Des données actualisées par un sondage ANACT-CSA réalisé en 2009 qui confirme la perception des salariés sur leur motivation professionnelle et leur ressenti de stress au travail. Quand on demande aux Français ce qui est le plus important pour eux dans leur travail, les Français citent sans surprise le niveau de rémunération à 53%.
Mais parmi les motivations, les conditions de travail progressent fortement et arrivent désormais en deuxième position citées par plus de la moitié des sondés (51%) et les relations avec les collègues sont plébiscitées à 92%.
Les relations avec la hiérarchie (80%), le climat social (73%), la reconnaissance (67%) bénéficient également de bons scores. Ces données laissent présager leur importance quand les choses ne se passent pas au mieux.
Le sondage ANACT met en évidence un point essentiel : le stress touche 4 salariés sur 10 ( dont 13% très stressés) et 60% attribuent ce stress à leur vie professionnelle.
Même si des clivages apparaissent entre les catégories professionnelles, entre les secteurs d'activité, le genre, le statut et l'âge des salariés, le stress touche l'ensemble des catégories de salariés ce qui tend à démontrer que personne n'échappe au risque d'altération de santé professionnelle.

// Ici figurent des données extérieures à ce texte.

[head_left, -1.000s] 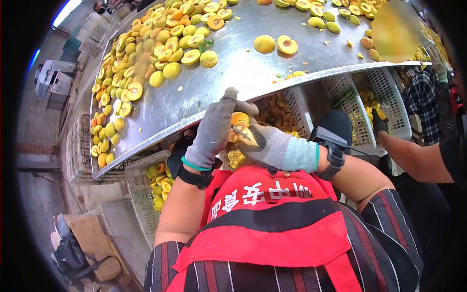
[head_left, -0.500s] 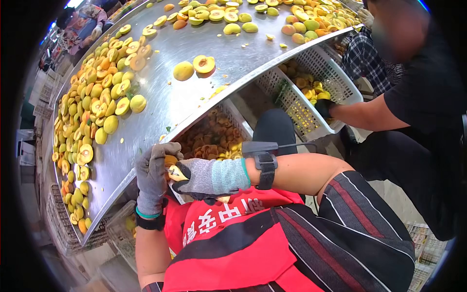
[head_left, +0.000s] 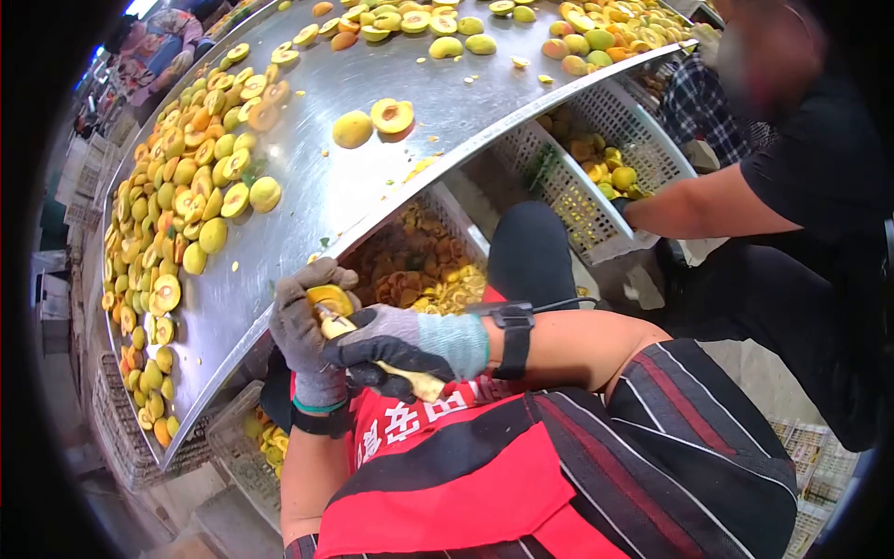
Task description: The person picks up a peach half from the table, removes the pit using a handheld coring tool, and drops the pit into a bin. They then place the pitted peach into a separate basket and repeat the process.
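Note:
My left hand (head_left: 312,321), in a grey glove, is closed around a yellow peach half (head_left: 331,300) with its cut face turned up. In my right hand (head_left: 391,345), gloved in grey and black, is a pitting tool (head_left: 424,385) with a pale wooden handle. The tool's metal tip meets the cut face of the peach half. Both hands are in front of my red apron (head_left: 447,480), close to the metal table's edge. Just beyond them, below the table edge, a crate (head_left: 456,224) holds peach scraps (head_left: 410,265).
The metal table (head_left: 279,186) bears a long heap of peach halves (head_left: 186,186) on the left and more along the far side. To the right, a co-worker's arm (head_left: 698,207) reaches into a white crate (head_left: 582,210) of fruit. Another person (head_left: 154,51) works at the far left.
Both hands have shifted slightly, and the peach half's cut face now shows more. The tool's handle has come into view below my right hand. The co-worker's arm has moved slightly.

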Demonstrator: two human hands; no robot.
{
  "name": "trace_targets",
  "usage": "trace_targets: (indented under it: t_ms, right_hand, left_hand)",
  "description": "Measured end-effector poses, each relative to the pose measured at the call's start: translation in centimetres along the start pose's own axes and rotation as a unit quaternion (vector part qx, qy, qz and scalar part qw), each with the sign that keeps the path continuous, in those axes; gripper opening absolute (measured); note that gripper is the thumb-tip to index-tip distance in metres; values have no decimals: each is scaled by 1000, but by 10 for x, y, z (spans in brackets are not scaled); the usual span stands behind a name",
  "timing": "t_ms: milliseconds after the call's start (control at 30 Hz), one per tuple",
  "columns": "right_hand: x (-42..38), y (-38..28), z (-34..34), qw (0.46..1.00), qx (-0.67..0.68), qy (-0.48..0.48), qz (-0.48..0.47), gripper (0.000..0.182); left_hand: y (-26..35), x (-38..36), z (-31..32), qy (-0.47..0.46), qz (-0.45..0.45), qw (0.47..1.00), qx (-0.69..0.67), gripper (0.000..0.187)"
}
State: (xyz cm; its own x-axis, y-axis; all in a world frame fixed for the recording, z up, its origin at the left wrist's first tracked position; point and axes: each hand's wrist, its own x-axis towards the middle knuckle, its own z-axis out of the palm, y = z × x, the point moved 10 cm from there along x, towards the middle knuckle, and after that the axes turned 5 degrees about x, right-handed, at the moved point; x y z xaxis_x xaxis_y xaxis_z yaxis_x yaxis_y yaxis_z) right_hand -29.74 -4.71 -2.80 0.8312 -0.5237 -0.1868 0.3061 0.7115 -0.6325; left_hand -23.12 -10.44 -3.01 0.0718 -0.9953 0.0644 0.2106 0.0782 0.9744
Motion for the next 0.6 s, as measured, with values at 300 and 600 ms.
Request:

Dans les catégories supérieures, le taux des personnes se déclarant stressées est en nette augmentation (57% des cadres supérieurs se disent stressés contre 41% de l'ensemble des salariés).

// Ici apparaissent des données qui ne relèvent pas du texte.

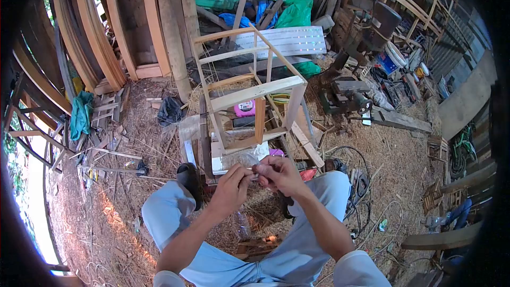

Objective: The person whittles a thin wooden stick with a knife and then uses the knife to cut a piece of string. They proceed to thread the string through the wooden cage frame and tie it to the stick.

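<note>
My left hand point(229, 187) and my right hand point(282, 176) meet in front of my knees. Both have their fingers closed in a pinch around something small between them, which I cannot make out. Just beyond them stands a wooden chair frame point(255, 92) of pale bare wood, with an upright slat point(260, 121) in its near side. A white board point(223, 163) lies low behind my fingers, partly hidden by them. Neither hand touches the frame.
Shavings and sticks litter the ground. A bench vise point(342, 103) stands at right beside a timber beam point(401, 120). Cables point(366, 202) loop near my right knee. Curved wooden frames point(98, 32) lean at left, close to a green cloth point(81, 114). A pink container point(244, 108) sits behind the frame.
</note>
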Demonstrator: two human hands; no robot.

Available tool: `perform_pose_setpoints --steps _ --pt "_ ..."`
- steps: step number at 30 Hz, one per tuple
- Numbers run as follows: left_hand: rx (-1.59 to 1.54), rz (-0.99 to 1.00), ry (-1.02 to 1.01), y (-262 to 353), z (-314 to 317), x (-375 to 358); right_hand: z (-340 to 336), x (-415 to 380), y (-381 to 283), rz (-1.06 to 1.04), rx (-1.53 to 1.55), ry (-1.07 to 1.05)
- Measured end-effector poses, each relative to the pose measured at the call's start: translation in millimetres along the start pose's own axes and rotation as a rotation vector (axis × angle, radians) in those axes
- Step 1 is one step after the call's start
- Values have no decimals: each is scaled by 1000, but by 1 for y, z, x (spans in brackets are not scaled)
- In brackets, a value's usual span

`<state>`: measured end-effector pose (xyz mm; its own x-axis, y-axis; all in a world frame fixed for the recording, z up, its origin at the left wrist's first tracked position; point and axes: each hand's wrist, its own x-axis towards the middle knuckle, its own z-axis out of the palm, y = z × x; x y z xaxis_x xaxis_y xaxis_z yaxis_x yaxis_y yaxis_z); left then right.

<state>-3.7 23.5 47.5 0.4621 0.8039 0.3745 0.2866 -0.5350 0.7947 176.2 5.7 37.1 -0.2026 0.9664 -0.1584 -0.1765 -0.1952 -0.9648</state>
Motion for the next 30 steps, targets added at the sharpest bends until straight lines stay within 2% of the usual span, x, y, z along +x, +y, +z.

L'influence de l'organisation du travail sur le stress apparaît très affirmée : 40% des salariés répondent que l'organisation du travail génère du stress.
A la question de comment réagissez-vous quand vous êtes stressés par votre travail, 91% des salariés déclarent faire la part des choses/s'adapter au mieux à la situation et 76% disent se ressourcer dans des activités personnelles.
Les aides comme l'encadrement, les collectifs de travail, la médecine du travail sont des recours possibles, mais ils apparaissent en fin de liste. Lorsque les salariés se tournent vers la médecine, c'est vers le médecin traitant pour rechercher un soutien thérapeutique.